Roads: Driving America's Great Highways
- First edition cover
- Author: Larry McMurtry
- Language: English
- Genre: Memoir Travel literature
- Publisher: Simon & Schuster
- Publication date: 2000
- Publication place: US
- Pages: 206 (first edition)
- ISBN: 9780684868851
- OCLC: 46863485
- Preceded by: Walter Benjamin at the Dairy Queen: Reflections on Sixty and Beyond
- Followed by: Paradise

= Roads: Driving America's Great Highways =

2000 book by Larry McMurtry

Roads: Driving America's Great Highways is a 2000 non-fiction book by Larry McMurtry about driving around the US. The book not only catalogs his observations along the journey but also includes a discussion of travel writing; McMurtry took an interest in the work of previous authors in the genre.

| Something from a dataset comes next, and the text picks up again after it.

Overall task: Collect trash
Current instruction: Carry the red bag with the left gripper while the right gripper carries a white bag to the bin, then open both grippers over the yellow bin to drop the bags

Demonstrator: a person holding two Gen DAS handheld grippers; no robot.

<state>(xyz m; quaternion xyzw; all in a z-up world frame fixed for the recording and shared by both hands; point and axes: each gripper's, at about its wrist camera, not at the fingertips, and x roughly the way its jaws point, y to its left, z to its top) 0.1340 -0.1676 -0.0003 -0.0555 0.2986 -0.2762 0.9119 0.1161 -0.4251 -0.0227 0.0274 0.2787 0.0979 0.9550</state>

He also intersperses the work with introspections about the routes his life has taken.

== Reception ==
The book was a part memoir. According to The New York Times "the book is not an aid to travel but an occasion for fleeting, from-the-hip commentary on anything along the way that comes to his eye or mind". Michiko Kakutani positively reviewed the book, enjoying McMurtry's observations on the road and his reminisces about his childhood.

The Austin Chronicle wrote "this is not really a book about taking trips along specific roads but another Proustian journey along the trails in Texas' most famous novelist's varied past as he traces the places that have been central to his life and work" and it "should be read as a companion piece to McMurtry's last memoir, Walter Benjamin at the Dairy Queen."